▶ [Action item]
When you have gone through the entries below, state how many lines include the word "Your" and write nothing else.

Records from a collection
────────────────────

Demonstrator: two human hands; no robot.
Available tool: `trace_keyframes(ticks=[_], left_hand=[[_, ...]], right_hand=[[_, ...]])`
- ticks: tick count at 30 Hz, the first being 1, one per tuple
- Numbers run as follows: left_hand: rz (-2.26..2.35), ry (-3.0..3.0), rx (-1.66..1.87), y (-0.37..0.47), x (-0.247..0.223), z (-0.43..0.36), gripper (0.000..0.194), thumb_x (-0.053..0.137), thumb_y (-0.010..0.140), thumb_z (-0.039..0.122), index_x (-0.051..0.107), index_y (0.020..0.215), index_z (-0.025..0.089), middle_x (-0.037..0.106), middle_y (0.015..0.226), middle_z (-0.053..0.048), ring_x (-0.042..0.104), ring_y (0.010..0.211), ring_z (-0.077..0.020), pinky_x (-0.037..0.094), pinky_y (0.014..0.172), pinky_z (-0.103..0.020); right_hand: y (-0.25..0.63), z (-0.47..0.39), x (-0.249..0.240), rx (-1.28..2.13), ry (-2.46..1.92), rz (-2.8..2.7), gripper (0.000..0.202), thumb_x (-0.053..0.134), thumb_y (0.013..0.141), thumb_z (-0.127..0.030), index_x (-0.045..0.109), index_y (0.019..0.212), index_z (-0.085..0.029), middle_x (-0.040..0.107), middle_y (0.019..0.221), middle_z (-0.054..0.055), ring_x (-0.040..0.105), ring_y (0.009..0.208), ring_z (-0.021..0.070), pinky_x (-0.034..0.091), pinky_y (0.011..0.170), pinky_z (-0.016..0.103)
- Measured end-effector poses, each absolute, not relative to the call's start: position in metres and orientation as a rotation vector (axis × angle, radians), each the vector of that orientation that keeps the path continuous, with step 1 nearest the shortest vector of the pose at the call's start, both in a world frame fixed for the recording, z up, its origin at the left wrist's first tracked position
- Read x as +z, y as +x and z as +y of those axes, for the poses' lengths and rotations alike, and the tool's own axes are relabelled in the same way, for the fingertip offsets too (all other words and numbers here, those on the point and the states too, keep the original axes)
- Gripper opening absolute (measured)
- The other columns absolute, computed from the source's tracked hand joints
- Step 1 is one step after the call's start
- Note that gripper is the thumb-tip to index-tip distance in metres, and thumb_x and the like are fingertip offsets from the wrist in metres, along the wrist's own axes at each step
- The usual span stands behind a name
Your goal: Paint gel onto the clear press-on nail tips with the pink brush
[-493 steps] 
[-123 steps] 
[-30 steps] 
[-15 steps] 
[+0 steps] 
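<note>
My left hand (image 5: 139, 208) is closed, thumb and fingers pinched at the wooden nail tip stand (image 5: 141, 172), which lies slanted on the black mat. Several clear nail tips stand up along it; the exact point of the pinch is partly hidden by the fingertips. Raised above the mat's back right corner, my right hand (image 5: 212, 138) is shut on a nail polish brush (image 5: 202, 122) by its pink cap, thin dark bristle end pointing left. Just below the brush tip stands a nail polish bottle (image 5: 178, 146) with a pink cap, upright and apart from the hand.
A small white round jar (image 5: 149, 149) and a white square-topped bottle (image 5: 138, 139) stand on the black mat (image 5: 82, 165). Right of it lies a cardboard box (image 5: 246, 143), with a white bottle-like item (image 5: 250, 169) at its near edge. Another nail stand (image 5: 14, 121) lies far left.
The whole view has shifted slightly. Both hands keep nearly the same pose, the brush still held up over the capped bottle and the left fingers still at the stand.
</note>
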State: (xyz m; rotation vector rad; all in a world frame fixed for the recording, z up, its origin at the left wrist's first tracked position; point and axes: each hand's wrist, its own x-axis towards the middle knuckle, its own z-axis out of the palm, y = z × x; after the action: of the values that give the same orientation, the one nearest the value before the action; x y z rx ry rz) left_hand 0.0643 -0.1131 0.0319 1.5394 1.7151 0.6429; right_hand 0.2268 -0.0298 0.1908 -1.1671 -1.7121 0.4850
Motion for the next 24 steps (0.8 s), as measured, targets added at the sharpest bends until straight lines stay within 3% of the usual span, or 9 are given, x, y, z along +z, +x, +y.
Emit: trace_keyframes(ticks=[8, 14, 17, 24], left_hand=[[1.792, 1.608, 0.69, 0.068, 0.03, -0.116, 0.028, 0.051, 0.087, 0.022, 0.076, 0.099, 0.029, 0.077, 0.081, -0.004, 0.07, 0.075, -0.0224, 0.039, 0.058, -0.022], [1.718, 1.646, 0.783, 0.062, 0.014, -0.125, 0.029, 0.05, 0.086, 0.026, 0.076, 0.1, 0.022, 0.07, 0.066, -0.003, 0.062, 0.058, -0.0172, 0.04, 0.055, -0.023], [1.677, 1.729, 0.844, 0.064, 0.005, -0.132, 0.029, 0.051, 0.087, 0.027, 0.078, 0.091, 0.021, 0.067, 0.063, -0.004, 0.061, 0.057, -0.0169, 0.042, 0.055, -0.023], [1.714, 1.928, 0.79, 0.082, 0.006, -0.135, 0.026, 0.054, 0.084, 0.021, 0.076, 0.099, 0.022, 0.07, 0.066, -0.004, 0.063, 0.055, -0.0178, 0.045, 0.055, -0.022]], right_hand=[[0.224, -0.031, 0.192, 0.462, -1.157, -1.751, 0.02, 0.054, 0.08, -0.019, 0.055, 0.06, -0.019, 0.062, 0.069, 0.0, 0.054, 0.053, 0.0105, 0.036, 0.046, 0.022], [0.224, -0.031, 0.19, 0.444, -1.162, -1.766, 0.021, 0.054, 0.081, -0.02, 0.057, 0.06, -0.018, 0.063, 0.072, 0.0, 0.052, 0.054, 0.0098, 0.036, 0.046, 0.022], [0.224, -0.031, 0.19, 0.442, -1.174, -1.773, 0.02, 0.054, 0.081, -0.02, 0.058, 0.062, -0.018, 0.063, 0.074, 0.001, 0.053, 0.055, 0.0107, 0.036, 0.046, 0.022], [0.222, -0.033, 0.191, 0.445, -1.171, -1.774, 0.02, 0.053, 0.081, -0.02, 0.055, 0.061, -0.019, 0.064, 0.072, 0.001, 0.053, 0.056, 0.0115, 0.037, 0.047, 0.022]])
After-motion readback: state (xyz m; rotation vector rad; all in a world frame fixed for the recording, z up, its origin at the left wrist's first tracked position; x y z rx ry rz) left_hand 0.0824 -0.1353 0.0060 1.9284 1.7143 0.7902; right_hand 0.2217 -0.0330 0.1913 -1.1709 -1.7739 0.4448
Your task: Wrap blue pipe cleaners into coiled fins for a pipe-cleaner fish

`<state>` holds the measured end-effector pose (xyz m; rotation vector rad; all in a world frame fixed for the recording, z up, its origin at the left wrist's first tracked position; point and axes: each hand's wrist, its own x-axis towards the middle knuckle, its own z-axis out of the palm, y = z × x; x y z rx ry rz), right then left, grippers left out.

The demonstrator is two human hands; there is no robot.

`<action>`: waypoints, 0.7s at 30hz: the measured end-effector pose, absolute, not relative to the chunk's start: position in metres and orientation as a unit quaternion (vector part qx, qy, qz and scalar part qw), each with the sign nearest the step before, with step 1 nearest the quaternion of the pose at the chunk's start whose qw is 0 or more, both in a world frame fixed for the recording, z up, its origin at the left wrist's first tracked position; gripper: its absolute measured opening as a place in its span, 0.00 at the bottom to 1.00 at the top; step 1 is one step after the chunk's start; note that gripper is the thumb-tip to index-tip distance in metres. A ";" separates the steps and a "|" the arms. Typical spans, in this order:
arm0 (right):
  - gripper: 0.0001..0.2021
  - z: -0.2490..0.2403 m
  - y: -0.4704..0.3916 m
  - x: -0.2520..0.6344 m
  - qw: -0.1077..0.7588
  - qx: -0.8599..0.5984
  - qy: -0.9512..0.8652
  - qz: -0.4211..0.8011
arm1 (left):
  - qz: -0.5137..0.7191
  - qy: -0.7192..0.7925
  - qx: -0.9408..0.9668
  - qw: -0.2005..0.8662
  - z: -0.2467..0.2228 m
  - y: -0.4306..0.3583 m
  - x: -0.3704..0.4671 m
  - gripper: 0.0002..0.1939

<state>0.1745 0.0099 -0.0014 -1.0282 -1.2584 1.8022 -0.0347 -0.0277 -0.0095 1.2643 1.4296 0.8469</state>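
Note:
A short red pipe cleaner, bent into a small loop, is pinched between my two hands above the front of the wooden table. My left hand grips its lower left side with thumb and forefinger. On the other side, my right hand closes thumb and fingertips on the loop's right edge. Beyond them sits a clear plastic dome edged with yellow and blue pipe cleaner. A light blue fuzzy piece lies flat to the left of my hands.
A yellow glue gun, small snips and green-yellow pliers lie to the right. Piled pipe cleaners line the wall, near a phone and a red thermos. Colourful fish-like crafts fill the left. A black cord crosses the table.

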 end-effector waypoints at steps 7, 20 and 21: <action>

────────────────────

▶ [Response to the exercise]
2